I believe there are several reasons that the early days of adoption are hard for most families. And I believe it is NORMAL for adoption to be "hard" in many aspects.
If it were easy, everyone would do it.
1. Unmet Expectations: Before our children are home, we build a fantasy around them. We imagine how they will sound, feel, react and even smell. And it is almost never a true picture. Our fantasies rarely include the nitty gritty about another human - handling his dirty laundry, bathroom accidents, bad breath, rotten teeth or tantrums, poor sleep patterns, "weird" eating habits and the time it takes to just warm up to another person. These can all be big wet blankets on the party that has been going on in our minds for upwards of a year.
Suggestion: start BEFORE your child comes home imaging him as a child who might struggle. Think of ways you will comfort him when he's crying for no reason. Make a plan, ON PAPER of some strategies you will use if he clams up and won't speak to you for a little while. Put into place a "go to" plan for your other children if they encounter any negative behaviors in their new sibling that they are worried about. Include the whole family in these discussions of "what if . . .". It may feel like focusing on the negative when what we really want to do is float on a cloud of dreamy love. But, trust me, it will help balance expectations and give everyone a plan of action if early struggles crop up. It will also paint a picture of the child as a regular child with regular child behaviors.
2. Sheer Exhaustion: If your child is from another time zone and he's not sleeping in your time zone, everybody pays. If you traveled around the world to fetch him and you had to "hit the ground running" when you returned home, everybody pays with interest.
Suggestion: REST together. If your child naps at noon, have the whole family get some quiet time. The temptation to do laundry and clean house while he sleeps will be there. If you can afford to hire help for housekeeping, do it for the first month. If not, pace yourself and prioritize sleep over housework. I know, easier said than done . . .

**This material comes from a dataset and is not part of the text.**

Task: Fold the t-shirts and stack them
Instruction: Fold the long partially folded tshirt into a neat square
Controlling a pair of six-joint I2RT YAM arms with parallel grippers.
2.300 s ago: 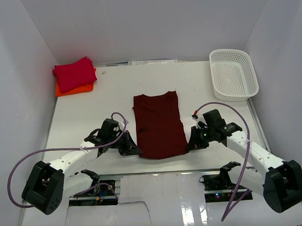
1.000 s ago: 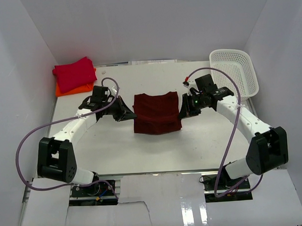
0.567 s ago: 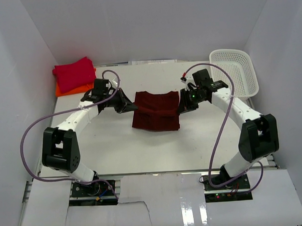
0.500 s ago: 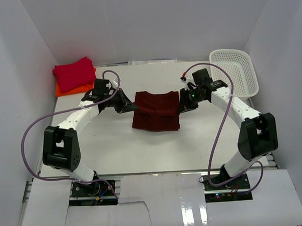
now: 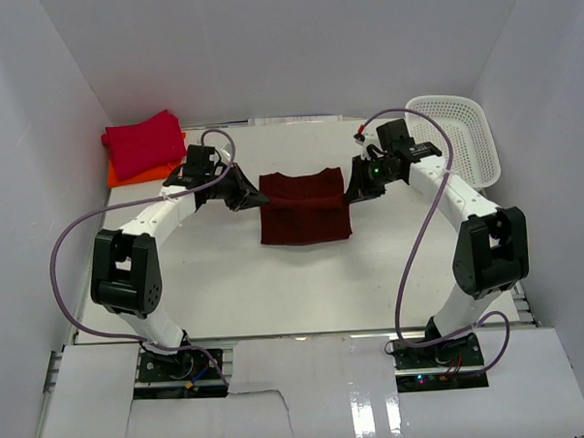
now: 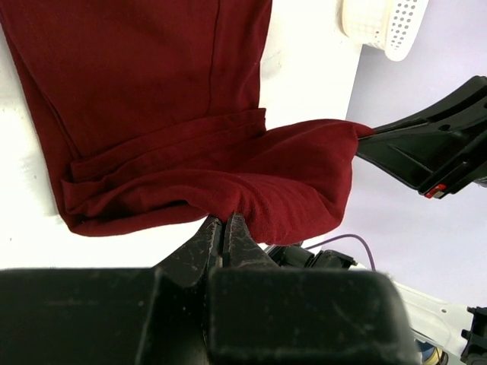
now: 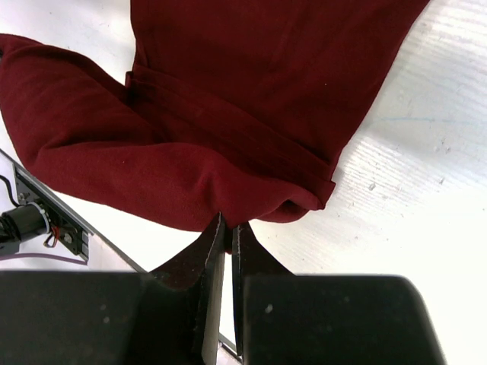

From 3pm on, plan activities that will keep everyone awake. Take walks, color and draw together, sit in the grass outside and look for bugs and birds, play board games and cards - anything to stay awake until dinner, bath and bed time.
If you are a rigid "everyone in his own bed" parent and your new child is afraid, you may have to take a 30-day break from your rules and make him a pallet in your room. When everyone establishes a sleep schedule and catches up from the trip and transition, feel free to get tough again. In the meantime, grace, grace and more GRACE.
3. Your Other Children: If you have other children in the home when you adopt, there is a whole new dynamic to explore. Jealousy, new bonds, a pecking order and Mama and Papa spreading themselves thin trying to spend quality time with every child - all stones in the heavy bucket of adoption transition. But there is HOPE . . . read on!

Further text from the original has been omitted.